My theory goes something like this; working one to one with a tailor opens up a world of possibility that the high street just can’t match. Why not have something a bit special, a bit different, something you’ve always wanted but which the high street isn’t offering. Keystone suits will be worn regularly and wear out, unless supplemented with high street offerings. In which case what’s the point?
So, here are my contenders…

First up, a suit I wrote about some posts ago. Referred to as the Kent style it wasn’t popular judging by the comments. But I’ve seen one or two more and I really like them. But as the previous article made clear, you can’t afford to buy this off the peg.

The single breasted peak lapel suit with a double breasted waistcoat. The fact that I couldn’t find an exact picture of what I want is the reason I’m considering getting one made. The pictures give a rough idea of the aesthetic I’m searching for, the lovely sharp lines and series of V’s. One to be done in a navy worsted cloth I think.

A large box check, ever so slightly reminiscent of Victorian dandies. Popular with the Duke of Windsor, here in the UK it went through a bit of a revival 10 years ago and was done to death. An ideal candidate for revival.

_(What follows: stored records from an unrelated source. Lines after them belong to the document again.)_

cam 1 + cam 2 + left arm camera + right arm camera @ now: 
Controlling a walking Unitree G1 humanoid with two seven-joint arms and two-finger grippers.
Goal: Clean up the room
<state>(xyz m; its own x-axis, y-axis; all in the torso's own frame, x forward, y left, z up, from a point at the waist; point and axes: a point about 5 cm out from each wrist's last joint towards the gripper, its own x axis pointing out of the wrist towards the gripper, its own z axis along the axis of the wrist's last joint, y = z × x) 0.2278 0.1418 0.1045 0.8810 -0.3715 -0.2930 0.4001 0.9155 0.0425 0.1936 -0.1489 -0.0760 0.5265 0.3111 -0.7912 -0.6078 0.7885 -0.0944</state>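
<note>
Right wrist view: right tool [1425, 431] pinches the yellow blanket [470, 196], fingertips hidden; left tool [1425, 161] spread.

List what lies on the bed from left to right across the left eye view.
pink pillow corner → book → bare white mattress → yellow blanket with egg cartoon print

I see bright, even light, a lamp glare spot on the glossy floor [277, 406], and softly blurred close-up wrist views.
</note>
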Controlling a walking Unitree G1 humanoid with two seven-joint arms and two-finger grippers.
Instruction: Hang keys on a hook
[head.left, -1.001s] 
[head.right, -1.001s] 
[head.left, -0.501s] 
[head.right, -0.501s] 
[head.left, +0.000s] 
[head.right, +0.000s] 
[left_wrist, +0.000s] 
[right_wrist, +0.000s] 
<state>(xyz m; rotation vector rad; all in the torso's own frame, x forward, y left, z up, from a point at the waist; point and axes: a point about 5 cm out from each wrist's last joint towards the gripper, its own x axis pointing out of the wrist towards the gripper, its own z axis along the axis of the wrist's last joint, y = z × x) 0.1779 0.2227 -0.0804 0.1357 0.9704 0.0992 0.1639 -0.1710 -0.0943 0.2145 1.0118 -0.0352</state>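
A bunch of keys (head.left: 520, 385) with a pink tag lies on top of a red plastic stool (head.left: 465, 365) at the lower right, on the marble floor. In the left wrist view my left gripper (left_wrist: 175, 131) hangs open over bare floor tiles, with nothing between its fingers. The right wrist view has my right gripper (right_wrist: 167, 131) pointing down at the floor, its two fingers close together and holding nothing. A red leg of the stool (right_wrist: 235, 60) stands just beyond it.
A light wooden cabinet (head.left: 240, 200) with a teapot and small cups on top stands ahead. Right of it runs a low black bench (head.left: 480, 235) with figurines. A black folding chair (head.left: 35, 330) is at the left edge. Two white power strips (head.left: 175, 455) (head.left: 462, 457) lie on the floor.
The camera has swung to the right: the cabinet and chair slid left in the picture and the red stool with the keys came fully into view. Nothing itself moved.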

A subject I have written about ad nauseum, I continue my love affair with patch pockets. I’m toying with both the single breasted and a double breasted option. Interesting scoop by fellow columnist Simon Crompton here, shows I’m not alone in my thinking. I have it mind to go for Navy needle cord or grey flannel for the double breasted option. Alternatively, something similar to this. But I want to see the cloth books.
The agony of choice.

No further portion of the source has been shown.